DOHMH will spray “very low concentrations” of Anvil 10+10, Duet, or Merus 3 adulticides in parts of West Brighton, Castleton Corners, and Westerleigh starting at 8:30 p.m. on Monday, working through the wee hours of the night until 6 a.m. the following morning.

The affected area is bound by Livermore Avenue to the west, Forest Avenue to the north, and Victory Boulevard to the south and east.

Officials say the health risks to humans and pets from the specific pesticides are very low, with the potential for short-term eye or throat irritation, but still suggests residents stay indoors Monday night.

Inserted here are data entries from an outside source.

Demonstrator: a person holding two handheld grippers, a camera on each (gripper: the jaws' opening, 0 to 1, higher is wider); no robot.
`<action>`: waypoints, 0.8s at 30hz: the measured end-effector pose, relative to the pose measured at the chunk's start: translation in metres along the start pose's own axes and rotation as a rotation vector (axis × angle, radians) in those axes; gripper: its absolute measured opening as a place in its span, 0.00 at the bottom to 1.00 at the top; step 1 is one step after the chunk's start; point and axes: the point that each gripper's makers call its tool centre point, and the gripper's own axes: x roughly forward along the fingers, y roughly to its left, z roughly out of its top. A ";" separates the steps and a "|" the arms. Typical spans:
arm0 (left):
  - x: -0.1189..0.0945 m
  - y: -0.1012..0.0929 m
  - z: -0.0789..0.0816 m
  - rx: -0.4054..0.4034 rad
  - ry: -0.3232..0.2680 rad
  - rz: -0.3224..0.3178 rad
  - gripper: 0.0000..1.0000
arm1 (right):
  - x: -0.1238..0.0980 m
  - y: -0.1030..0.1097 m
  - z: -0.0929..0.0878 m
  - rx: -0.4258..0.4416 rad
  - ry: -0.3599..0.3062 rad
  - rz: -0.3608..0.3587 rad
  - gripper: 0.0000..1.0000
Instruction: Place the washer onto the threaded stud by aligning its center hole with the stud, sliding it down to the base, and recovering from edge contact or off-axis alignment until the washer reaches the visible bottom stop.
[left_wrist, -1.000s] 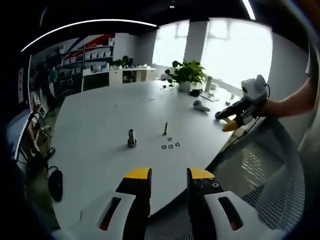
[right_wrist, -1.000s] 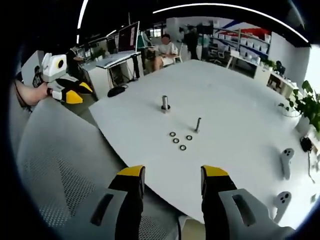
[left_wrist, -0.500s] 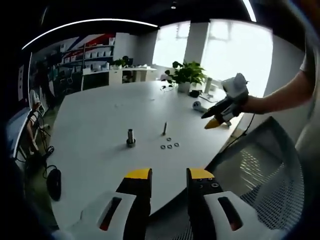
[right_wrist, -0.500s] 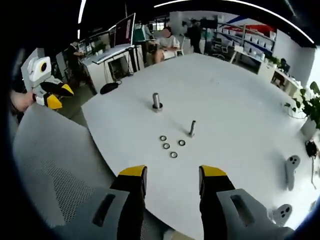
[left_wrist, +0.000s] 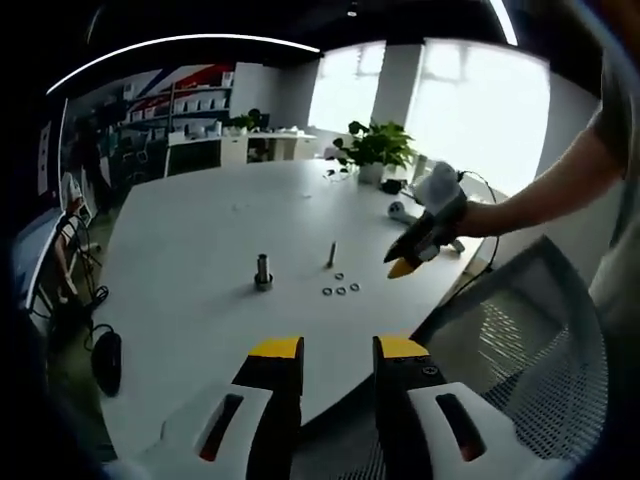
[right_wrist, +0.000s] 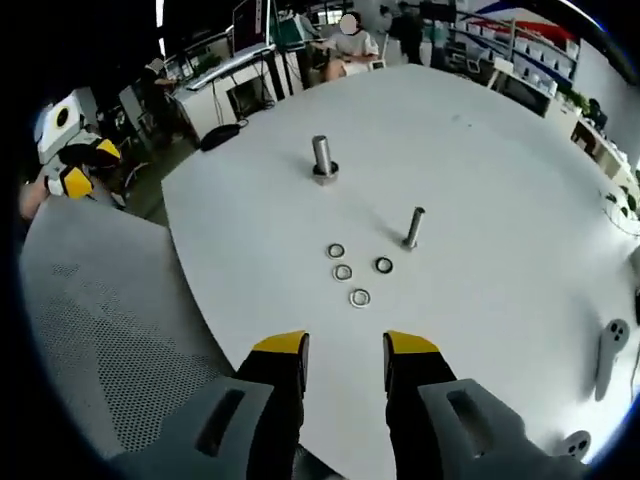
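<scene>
Over the last second the right tool (left_wrist: 400, 268) has swung in from beyond the counter's edge to hang over the counter (left_wrist: 190, 250) near the washers, as the left gripper view shows, and in the right gripper view its own jaws have drawn a little closer together while the washers and studs have grown larger ahead of it. The right tool (right_wrist: 344, 350) is empty, its yellow-tipped jaws parted by a narrow gap, poised above the counter's (right_wrist: 500, 200) near edge. Four washers (right_wrist: 343, 272) lie flat in a loose cluster on the white counter, apart from one another, with the nearest washer (right_wrist: 360, 297) closest to the near edge. Just beyond the cluster stands the thin threaded stud (right_wrist: 412, 228), upright and bare, with no washer on it. Farther in, a thicker stud on a round base (right_wrist: 322, 160) stands upright, well apart from the thin one. The left tool (left_wrist: 336, 350) is also empty, jaws parted, held off the counter's near edge above a mesh chair back (left_wrist: 530, 330); in the right gripper view the left tool (right_wrist: 72, 178) sits beyond the counter's left edge. Two white controllers (right_wrist: 606, 345) lie near the counter's right edge.
</scene>
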 end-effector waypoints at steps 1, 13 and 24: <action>0.000 0.000 -0.001 0.004 0.006 0.001 0.26 | 0.005 -0.002 -0.001 0.007 0.012 0.000 0.32; -0.001 0.001 0.003 0.002 -0.016 0.001 0.25 | 0.033 -0.006 0.001 -0.087 0.123 0.001 0.31; -0.002 0.003 0.002 -0.008 -0.016 0.009 0.25 | 0.054 -0.007 0.001 -0.139 0.185 0.020 0.28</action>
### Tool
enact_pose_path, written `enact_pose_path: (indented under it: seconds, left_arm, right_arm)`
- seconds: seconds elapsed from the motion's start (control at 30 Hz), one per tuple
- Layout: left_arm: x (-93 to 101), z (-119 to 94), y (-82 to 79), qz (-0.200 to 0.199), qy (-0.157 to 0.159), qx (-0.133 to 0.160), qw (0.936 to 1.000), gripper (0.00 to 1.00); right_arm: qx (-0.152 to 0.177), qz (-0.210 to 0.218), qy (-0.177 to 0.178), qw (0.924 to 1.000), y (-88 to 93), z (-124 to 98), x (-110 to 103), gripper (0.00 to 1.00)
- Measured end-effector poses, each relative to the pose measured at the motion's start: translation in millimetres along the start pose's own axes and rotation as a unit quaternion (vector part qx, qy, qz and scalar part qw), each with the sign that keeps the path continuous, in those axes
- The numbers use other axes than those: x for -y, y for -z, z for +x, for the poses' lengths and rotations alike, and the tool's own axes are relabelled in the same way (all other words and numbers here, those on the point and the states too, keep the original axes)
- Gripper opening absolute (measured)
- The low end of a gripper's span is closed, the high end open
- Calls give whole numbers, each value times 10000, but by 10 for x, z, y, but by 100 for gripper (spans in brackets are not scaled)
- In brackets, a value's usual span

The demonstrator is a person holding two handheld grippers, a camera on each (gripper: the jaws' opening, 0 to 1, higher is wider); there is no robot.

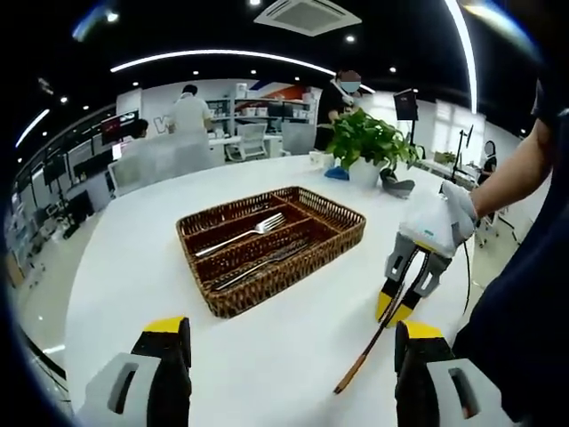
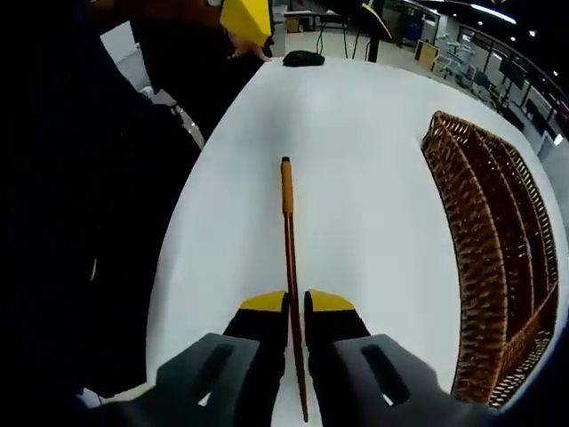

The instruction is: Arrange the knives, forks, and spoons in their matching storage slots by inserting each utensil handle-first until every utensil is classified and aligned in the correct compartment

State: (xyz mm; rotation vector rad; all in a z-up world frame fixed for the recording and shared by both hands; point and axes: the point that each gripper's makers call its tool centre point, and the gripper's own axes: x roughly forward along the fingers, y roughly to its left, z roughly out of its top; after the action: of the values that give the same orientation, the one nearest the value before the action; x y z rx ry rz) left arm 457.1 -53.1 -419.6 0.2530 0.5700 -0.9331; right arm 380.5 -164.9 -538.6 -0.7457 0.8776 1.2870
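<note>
On the white round table (image 1: 133, 267), the brown woven wicker tray (image 1: 342, 233) already holds a silver metal fork (image 1: 242, 234) and other utensils in its slots. Right gripper (image 2: 297, 307), jaws clamped on a slim brown-handled utensil (image 2: 289, 240), has yet to insert it; left gripper (image 1: 289, 342) stands apart, empty.

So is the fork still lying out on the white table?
No, the fork lies inside a slot of the wicker basket, not on the table.

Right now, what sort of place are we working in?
Probably an open-plan office or lab: white round table holding a brown wicker cutlery tray, rows of desks with monitors behind, and a square ceiling air-conditioning vent overhead.
</note>
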Motion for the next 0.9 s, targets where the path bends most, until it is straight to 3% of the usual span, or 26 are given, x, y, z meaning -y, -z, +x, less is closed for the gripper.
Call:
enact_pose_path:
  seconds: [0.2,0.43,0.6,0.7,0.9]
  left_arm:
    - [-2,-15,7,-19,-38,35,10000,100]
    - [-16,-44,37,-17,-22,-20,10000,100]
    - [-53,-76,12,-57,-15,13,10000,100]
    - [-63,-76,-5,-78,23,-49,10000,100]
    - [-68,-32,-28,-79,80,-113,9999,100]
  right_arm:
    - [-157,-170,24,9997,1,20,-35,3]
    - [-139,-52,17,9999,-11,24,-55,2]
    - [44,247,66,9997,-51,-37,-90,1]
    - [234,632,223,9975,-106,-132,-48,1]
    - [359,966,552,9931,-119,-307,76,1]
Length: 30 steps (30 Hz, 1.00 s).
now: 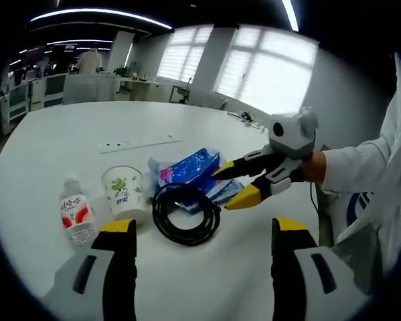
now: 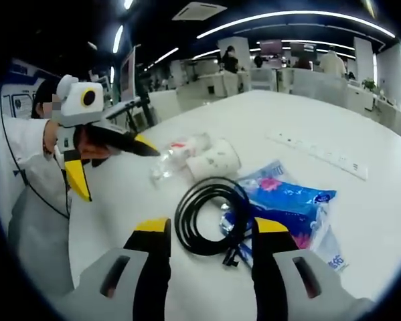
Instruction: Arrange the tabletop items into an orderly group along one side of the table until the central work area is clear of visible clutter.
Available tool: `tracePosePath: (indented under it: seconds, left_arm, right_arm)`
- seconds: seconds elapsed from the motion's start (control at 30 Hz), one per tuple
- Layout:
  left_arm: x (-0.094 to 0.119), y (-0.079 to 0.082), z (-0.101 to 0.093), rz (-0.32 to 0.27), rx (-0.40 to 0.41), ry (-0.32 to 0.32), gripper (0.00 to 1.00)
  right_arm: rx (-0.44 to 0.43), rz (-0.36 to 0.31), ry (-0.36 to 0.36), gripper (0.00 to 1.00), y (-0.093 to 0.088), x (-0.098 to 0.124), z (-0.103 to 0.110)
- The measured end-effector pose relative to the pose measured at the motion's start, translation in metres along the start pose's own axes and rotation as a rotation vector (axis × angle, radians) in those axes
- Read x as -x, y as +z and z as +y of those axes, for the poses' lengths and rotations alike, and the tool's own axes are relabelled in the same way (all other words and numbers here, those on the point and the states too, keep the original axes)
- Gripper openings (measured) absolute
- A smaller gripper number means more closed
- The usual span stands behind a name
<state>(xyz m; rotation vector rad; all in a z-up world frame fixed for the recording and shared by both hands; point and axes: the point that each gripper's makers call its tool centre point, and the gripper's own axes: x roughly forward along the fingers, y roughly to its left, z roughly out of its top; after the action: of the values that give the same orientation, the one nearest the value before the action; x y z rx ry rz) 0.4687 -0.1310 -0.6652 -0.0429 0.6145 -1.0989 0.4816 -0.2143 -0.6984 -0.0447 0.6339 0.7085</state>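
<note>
White table w/ bottle, cup, cable coil, blue pack, power strip.

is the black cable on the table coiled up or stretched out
Coiled up. The black cable lies in a round loop on the white table, partly over the blue packet, beside the paper cup.

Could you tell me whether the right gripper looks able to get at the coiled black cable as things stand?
Probably yes: the right gripper is open, and the cable lies just ahead of its jaws on the table, with nothing between them.
</note>
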Motion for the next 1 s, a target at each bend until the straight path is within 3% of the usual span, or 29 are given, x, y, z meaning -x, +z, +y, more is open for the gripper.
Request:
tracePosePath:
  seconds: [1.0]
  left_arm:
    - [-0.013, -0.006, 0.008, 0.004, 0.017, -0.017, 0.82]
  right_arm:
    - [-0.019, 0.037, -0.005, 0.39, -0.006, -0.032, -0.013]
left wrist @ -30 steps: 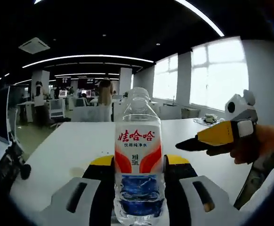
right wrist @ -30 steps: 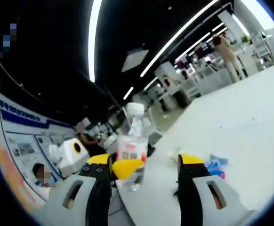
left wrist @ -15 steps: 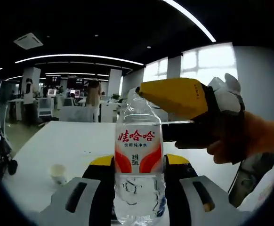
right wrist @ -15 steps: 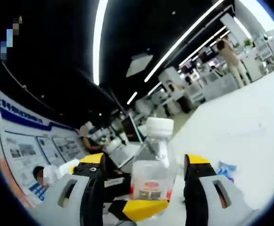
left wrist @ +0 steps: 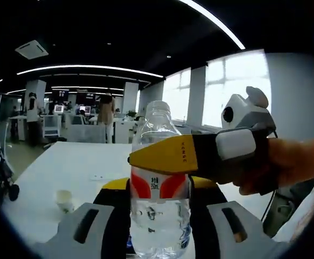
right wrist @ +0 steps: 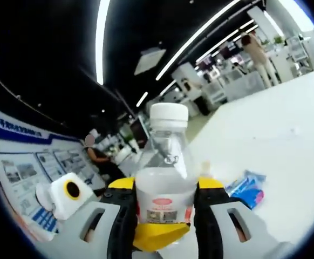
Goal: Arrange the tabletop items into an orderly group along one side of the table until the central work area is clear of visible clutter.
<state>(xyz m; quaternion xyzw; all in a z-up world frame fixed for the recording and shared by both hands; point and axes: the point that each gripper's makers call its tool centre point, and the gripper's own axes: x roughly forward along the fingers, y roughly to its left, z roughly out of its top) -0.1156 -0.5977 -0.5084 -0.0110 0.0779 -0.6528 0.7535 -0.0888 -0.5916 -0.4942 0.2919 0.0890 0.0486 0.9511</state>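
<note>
A clear water bottle (left wrist: 159, 216) with a red-and-white label stands upright between the left gripper's (left wrist: 159, 186) jaws, which are shut on its lower body. The right gripper (left wrist: 146, 157), held in a person's hand (left wrist: 294, 162), reaches in from the right, and its yellow jaw lies across the bottle's label. In the right gripper view, the white-capped bottle (right wrist: 165, 189) sits between the right gripper's (right wrist: 165, 186) jaws, which press against both its sides. The left gripper's yellow tip (right wrist: 157, 237) shows just below the bottle.
The white table (left wrist: 65, 167) carries a small paper cup (left wrist: 65, 200) at the left. A blue packet (right wrist: 247, 189) lies on the table (right wrist: 286, 151) to the right of the bottle. Office desks and people stand far behind.
The right gripper has dropped from the bottle's cap height to its label, and its jaws have closed in on the bottle. The left gripper keeps its hold.
</note>
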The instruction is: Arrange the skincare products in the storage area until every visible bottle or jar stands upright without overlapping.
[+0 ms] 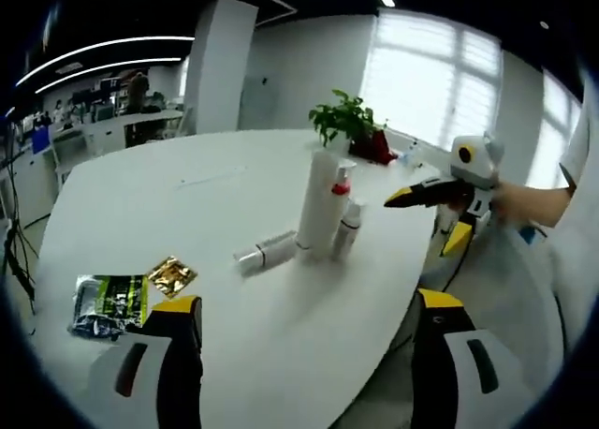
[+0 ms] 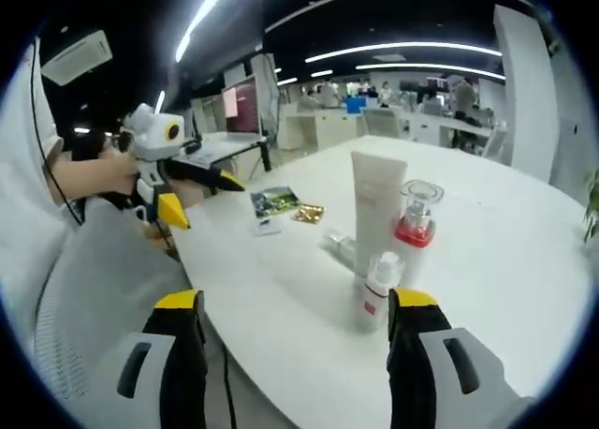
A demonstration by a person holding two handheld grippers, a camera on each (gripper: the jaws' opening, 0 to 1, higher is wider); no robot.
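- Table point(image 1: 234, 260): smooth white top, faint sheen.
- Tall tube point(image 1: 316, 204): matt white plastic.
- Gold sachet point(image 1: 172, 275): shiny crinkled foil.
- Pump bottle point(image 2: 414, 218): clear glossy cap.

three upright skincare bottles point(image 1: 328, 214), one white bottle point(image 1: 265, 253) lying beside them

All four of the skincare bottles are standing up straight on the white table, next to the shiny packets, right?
Not quite. Three stand upright: the tall white tube, the clear pump bottle with a red collar and the small white bottle with a red label. The fourth, a white-and-grey bottle, lies on its side on the white table, as the left gripper view shows.
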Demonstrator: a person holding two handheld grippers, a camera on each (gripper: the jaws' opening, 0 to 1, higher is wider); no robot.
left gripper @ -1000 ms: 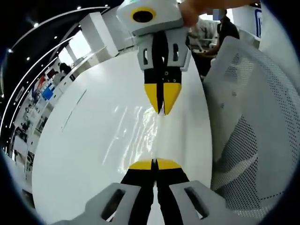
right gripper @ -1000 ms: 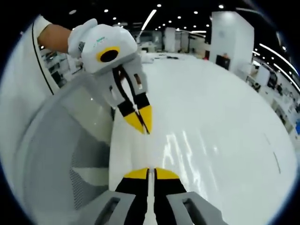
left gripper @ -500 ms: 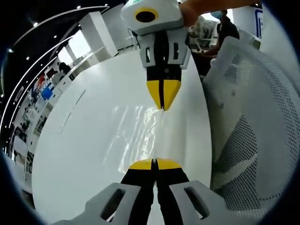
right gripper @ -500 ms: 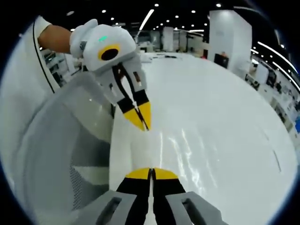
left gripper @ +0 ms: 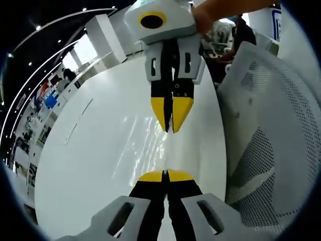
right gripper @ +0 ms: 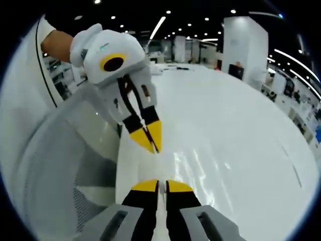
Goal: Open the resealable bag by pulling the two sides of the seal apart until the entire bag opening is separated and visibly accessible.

Experts recommend washing any skin and clothing exposed.

Most people who contract West Nile have no symptoms, while others develop mild symptoms such as fever, headache, body aches, joint pains, vomiting, diarrhea, or rash, and recover completely but may experience fatigue for weeks or months, according to the Centers for Disease Control and Prevention.

The Health Department will spray pesticides to combat the risk of West Nile Virus in this area of Staten Island.NYC Health Department

About 1 in 150 people who contract West Nile, however, develop severe illness affecting the central nervous system, including encephalitis (brain inflammation) or meningitis (inflammation of protective membranes around the brain or spinal cord), according to the CDC. Symptoms include high fever, headache, neck stiffness, stupor, disorientation, coma, tremors, convulsions, muscle weakness, vision loss, numbness and paralysis, the CDC says.

About 1 in 10 people who develop severe illness from West Nile die, while those who survive face a potentially months-long recovery and permanent nervous system damage. Older and immunocompromised people are at increased risk of severe illness.

The city clocked a record number of infected mosquito pools last year, and the virus was detected in two people from Brooklyn and Queens.